La fièvre des bâtisseurs continue en Roussillon

Le député-maire de la commune de Pollestres, Daniel Mach, connu pour sa prise de parole en catalan à l'assemblée nationale, annonce cette semaine l'urbanisation à brève échéance de 70 hectares de terre agricole dans sa commune avec le voeu d'en faire croître la population, qui compte aujourd'hui 4300 habitants, de près de 1500 habitants. La démographie de Pollestres, commune viticole étendue sur 830 hectares dont 190 hectares urbanisés, aux abords immédiats de Perpignan, au Sud, croîtrait de 30 % par ce projet porté par un seul promoteur immobilier.
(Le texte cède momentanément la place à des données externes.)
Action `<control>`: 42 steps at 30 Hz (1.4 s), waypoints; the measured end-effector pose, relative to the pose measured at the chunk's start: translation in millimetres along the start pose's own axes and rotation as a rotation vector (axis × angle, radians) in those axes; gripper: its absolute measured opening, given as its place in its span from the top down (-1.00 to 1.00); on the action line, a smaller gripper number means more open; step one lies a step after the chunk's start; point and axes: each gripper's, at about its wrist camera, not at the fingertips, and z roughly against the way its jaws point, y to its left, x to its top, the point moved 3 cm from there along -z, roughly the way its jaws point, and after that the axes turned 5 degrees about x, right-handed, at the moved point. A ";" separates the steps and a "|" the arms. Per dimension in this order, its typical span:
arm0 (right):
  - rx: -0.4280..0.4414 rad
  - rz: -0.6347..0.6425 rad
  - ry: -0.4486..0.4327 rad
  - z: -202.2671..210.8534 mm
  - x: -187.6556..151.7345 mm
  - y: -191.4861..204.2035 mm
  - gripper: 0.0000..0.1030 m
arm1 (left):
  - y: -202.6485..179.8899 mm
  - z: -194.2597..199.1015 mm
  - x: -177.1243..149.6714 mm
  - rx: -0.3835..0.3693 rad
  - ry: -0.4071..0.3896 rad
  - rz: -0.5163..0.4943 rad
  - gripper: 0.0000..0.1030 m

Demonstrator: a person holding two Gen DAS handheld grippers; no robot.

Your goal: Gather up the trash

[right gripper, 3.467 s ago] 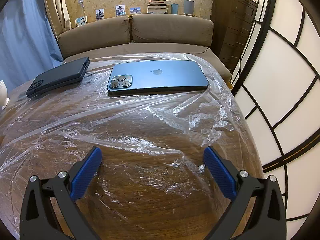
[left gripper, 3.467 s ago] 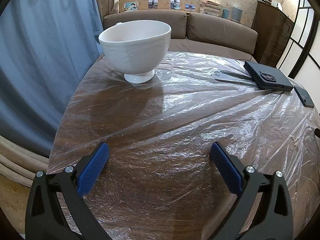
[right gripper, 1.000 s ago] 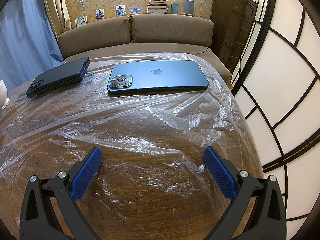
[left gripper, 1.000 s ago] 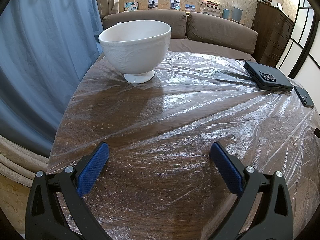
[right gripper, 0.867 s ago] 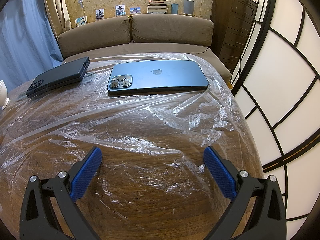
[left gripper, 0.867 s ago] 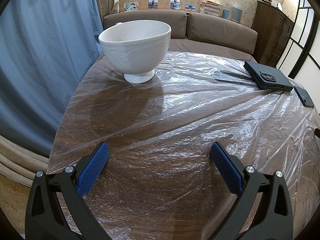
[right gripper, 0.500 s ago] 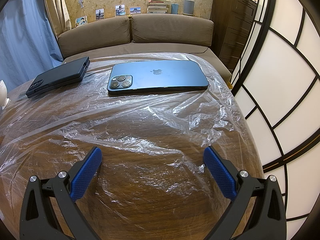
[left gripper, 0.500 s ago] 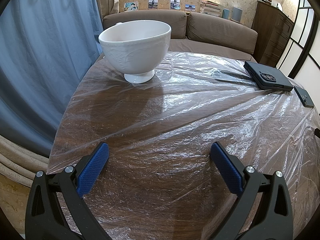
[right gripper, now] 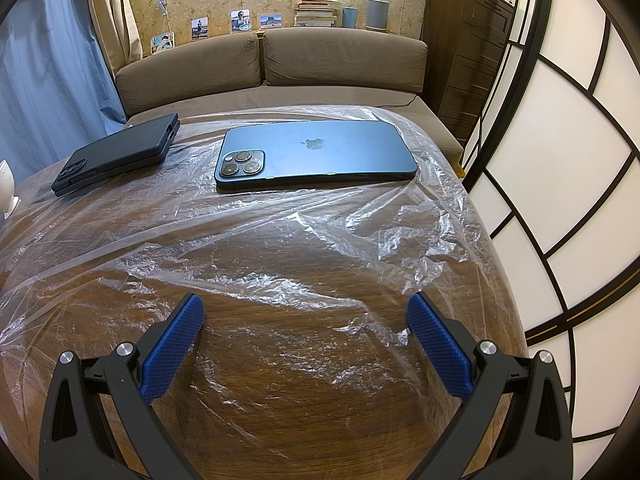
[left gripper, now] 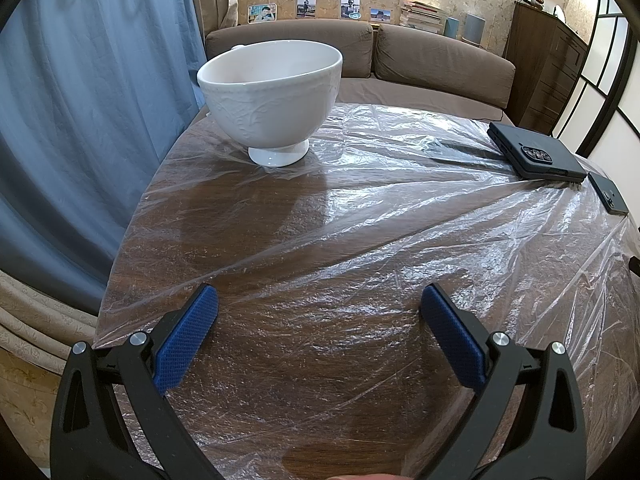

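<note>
Fingers point(left gripper: 188, 340) of the left gripper point(left gripper: 318, 340) are spread wide, empty, as are those of the right gripper point(right gripper: 304, 340). Clear plastic film point(left gripper: 360, 240), wrinkled, is spread across the round table point(right gripper: 300, 420). At 11 o'clock, a white bowl point(left gripper: 272, 96) is shown fully only leftward; the blue phone point(right gripper: 316, 156), lying crosswise at 12, only rightward.

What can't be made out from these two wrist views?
- Inside of the white bowl: left wrist view, its near wall hides the bottom.
- Bowl in the right wrist view: cut off by the left edge.
- Blue phone: screen hidden, it lies face down.
- Plastic sheet: near edge cut off by the frame.
</note>
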 end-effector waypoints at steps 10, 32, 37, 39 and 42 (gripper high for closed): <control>0.004 0.003 -0.001 0.2 0.6 1.5 -0.93 | 0.0 0.0 0.0 0.000 0.000 0.000 -0.98; 0.003 0.004 -0.001 1.2 -0.2 2.9 -0.93 | 0.2 0.8 -1.1 0.001 0.000 0.001 -0.98; 0.003 0.004 0.000 1.0 0.0 2.0 -0.93 | 0.2 0.8 -1.1 0.001 0.000 0.001 -0.98; 0.003 0.004 0.000 1.3 -0.1 3.4 -0.93 | 0.2 0.7 -1.1 0.001 0.000 0.001 -0.98; 0.003 0.004 0.000 1.4 -0.1 3.5 -0.93 | 0.2 0.8 -1.1 0.001 0.000 0.001 -0.98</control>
Ce phénomène d'urbanisation rapide est simultané dans la plupart des communes de la plaine du Roussillon, comme dans la deuxième commune du Pays Catalan, Saint Estève, où tout un quartier est sorti de terre ces dernières années. Un phénomène semblable est enviseable avec l'arrachage de 60 hectares de vignes au Mas Bresson, au Sud-Ouest de Perpignan, et la surprenante annonce de leur remplacement par des champs de blé. Bien que rappelant le modèle agraire roussillonais du XVIIIè siècle, cette reconversion pourrait être un sursis pour les terres de l'honorable famille Pams, forcée d'accepter la sentence de la multinationale La Martiniquaise, exploitante du vignoble. Cette actualité résume la réalité Pyrénées-Orientales par la contrainte du choix économique de la villégiature et du tourisme, face à une agriculture mourante, et sans perspective de développement industriel.